É importante remover qualquer gelatina pelleted com perturbação limitada da pelota celular. A não remoção da gelatina pode inibir a extração de DNA e a PCR. Centrifugar as bactérias por 10 minutos e aspirar cuidadosamente o supernante.
Em seguida, realize a extração de DNA usando um kit especificamente projetado para bactérias gram positivas. Use o DNA imediatamente ou armazene-o a menos 20 graus Celsius. Realize pcr no DNA extraído para determinar se as culturas são positivas para toxinotipos de c perfringens.
Use o DNA de perfringens C como um controle positivo para garantir que todos os reagentes PCR estejam funcionando. Execute o PCR de acordo com as instruções do manuscrito e analise os produtos com eletroforese de gel agarose. Este protocolo foi usado para testar um total de 216 amostras de alimentos compradas em lojas de varejo de Nova York.
As amostras incluíram várias amostras de carne, amostras de aves e amostras de frutos do mar. C perfringens Tipo B foi utilizado como um controle positivo. Verificou-se que 15 a 20% dos alimentos amostrados testam positivo para c perfringens.

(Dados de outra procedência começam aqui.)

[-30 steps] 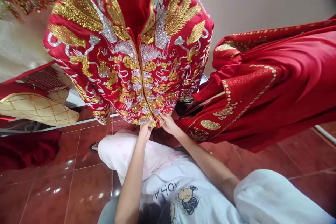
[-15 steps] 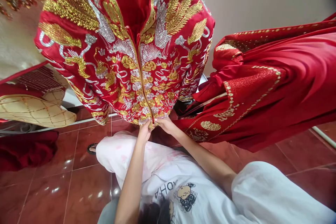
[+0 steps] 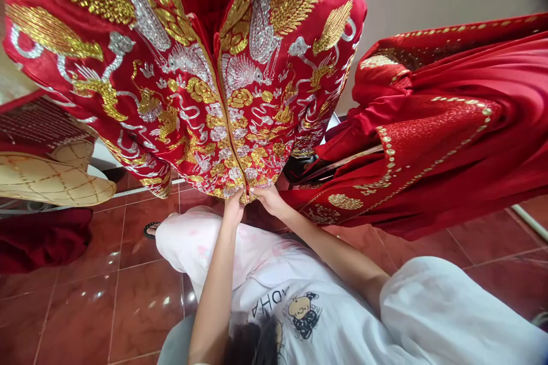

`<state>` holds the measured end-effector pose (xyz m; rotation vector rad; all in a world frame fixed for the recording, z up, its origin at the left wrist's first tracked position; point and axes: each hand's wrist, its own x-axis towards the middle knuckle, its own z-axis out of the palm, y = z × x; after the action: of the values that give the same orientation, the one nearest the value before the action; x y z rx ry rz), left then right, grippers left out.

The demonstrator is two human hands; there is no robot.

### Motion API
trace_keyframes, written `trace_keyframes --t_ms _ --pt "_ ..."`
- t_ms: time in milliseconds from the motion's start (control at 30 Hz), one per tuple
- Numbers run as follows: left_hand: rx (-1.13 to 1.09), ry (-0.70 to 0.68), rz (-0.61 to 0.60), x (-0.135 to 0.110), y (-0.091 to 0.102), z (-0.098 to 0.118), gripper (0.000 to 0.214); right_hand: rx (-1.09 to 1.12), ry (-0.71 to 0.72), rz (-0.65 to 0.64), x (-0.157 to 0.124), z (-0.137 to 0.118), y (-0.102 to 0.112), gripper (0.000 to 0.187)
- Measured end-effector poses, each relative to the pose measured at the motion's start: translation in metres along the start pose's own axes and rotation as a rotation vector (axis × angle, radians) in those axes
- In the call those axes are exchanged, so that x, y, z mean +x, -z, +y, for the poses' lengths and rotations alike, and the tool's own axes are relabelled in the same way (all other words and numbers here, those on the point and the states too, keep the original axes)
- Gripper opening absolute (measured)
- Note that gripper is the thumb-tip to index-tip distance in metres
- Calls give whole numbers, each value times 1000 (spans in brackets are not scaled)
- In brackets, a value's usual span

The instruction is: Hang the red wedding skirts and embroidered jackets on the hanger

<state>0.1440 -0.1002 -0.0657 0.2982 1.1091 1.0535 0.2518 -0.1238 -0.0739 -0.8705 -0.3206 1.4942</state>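
A red jacket (image 3: 188, 85) thick with gold and silver embroidery hangs upright in front of me, its two front panels meeting along a centre seam. My left hand (image 3: 234, 207) pinches the bottom hem of the left panel at the seam. Just to the right of it, my right hand (image 3: 268, 198) grips the hem of the right panel. Both hands are closed on the cloth, close together, fingertips partly hidden in the embroidery.
A second red garment (image 3: 445, 137) with gold trim hangs at the right, against a pale wall. A cream quilted piece (image 3: 47, 179) and dark red cloth (image 3: 43, 236) lie at the left. The floor (image 3: 107, 308) is glossy red tile. My white shirt and pale trousers fill the bottom.
The view has moved closer to the embroidered jacket, which now fills more of the top. Both hands stay at the bottom hem and have risen slightly in the frame.
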Motion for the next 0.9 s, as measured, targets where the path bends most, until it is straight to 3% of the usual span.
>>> trace_keyframes --t_ms 300,900 --pt "1 -29 -25 3 0 1 39 -12 25 107 0 -1 -4 45" --pt "-18 -50 -15 -7 -4 5 40 10 8 151 -2 -1 -8 50"
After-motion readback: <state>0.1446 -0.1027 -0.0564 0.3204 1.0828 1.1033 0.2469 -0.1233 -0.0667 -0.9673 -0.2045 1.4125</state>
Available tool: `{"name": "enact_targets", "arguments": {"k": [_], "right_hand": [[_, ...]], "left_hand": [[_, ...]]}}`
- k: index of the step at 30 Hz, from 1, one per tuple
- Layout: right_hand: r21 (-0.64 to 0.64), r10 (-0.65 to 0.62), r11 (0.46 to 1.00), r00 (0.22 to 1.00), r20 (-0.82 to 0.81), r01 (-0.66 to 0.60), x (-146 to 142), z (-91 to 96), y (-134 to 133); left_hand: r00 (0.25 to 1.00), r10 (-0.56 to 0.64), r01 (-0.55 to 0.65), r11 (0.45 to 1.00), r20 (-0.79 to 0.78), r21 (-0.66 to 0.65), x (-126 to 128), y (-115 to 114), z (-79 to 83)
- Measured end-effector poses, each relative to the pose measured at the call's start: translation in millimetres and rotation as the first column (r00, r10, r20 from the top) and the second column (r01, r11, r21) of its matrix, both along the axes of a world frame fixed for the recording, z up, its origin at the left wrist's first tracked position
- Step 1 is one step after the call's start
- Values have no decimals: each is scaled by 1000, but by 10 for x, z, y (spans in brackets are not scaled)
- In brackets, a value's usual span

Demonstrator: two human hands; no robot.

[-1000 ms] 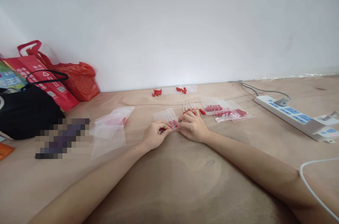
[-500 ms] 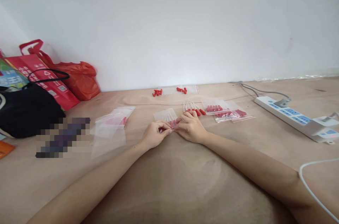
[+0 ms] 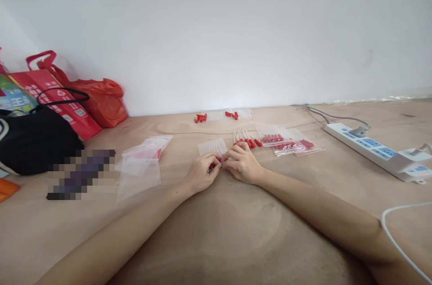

Das 34 amostras positivas, 31 amostras continham a toxina alfa, uma amostra continha a toxina alfa, beta e epsilon. E duas amostras continham a toxina alfa e epsilon. Desenvolvemos um método fácil para testar amostras de alimentos para os diferentes toxinotipos de c perfringens.
Estamos particularmente interessados na prevalência de toxinotipos B e D que produzem a toxina epsilon.